A pheochromocytoma is a tumor (usually benign) that originates from the chromaffin cells of the adrenal medulla. In 90% of patients, the tumor arises in the medulla; in the remaining patients, it occurs in the extra-adrenal chromaffin tissue located in or near the aorta, ovaries, spleen, or other organs. The tumor may occur at any age, but peak incidence is between 40 and 50 years; it affects men and women equally and has familial tendencies. Ten percent of the tumors are bilateral, and 10% are malignant.

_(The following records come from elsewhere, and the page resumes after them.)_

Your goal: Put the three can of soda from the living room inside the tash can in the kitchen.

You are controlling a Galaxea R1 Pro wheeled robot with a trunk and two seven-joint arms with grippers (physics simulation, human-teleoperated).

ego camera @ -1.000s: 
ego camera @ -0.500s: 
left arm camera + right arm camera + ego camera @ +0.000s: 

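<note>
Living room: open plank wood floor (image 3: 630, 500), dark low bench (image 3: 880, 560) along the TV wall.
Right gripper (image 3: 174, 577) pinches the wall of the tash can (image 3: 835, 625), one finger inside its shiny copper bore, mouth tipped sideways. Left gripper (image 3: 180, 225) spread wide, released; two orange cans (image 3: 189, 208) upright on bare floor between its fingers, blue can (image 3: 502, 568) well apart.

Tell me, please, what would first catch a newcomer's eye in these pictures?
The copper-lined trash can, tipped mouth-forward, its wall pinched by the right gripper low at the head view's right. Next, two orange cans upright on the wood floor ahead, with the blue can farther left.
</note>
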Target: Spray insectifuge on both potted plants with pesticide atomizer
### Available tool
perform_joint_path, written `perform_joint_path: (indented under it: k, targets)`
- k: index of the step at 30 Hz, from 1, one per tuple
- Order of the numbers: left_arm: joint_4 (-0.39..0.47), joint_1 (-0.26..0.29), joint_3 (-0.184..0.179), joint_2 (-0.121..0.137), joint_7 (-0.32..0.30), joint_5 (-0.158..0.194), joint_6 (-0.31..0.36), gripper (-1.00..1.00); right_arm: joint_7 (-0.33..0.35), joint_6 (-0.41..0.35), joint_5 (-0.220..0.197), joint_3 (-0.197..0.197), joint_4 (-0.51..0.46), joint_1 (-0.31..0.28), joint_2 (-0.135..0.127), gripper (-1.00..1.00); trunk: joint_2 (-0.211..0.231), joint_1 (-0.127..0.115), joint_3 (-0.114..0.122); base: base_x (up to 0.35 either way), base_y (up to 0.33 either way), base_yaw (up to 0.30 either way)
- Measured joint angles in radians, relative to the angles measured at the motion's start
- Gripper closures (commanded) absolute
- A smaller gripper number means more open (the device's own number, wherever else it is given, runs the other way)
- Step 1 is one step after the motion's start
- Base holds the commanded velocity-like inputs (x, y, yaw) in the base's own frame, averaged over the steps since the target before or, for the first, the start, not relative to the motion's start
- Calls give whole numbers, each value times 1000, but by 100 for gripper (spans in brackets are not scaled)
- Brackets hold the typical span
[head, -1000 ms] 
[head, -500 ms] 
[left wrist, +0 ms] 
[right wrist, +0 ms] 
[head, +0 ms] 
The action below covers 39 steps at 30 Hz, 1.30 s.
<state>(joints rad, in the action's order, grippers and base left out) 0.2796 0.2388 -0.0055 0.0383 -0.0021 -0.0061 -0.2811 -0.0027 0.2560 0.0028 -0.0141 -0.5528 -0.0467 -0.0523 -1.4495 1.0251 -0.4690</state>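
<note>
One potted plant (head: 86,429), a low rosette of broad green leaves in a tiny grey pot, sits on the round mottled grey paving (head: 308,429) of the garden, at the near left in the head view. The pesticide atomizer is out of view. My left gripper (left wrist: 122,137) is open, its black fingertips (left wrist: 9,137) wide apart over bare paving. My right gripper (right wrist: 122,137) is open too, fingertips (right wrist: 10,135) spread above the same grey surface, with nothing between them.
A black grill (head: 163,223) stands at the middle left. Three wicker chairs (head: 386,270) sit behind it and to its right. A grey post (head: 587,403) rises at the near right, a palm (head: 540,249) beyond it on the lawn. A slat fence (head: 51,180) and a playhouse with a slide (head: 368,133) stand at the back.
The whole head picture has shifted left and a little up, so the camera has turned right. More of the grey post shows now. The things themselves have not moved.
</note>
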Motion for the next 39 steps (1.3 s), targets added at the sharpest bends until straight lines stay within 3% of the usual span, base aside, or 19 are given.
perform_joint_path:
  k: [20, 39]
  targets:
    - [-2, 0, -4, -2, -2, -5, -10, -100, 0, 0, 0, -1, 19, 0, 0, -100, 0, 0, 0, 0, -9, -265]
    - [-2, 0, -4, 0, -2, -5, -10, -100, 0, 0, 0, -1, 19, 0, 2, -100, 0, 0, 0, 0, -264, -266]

Although uncommon, it is one cause of hypertension that is usually cured by surgery, but without detection and treatment it is usually fatal.

Clinical Manifestations

Symptoms of Paroxysmal Form of Pheochromocytoma

  • Acute, unpredictable attacks, lasting seconds or several hours, during which patient is extremely anxious, tremulous, and weak; usually abrupt onset of symptoms and slow subsidence
  • Headache, vertigo, blurring of vision, tinnitus, air hunger, and dyspnea
  • Polyuria, nausea, vomiting, diarrhea, abdominal pain, and feeling of impending doom
  • Palpitations and tachycardia
  • Life-threatening blood pressure elevation (more than 250/150 mm Hg), which can cause such severe complications as cardiac dysrhythmias, dissecting aneurysm, stroke, and acute kidney injury
  • Postural hypotension (decrease in systolic blood pressure, lightheadedness, dizziness on standing)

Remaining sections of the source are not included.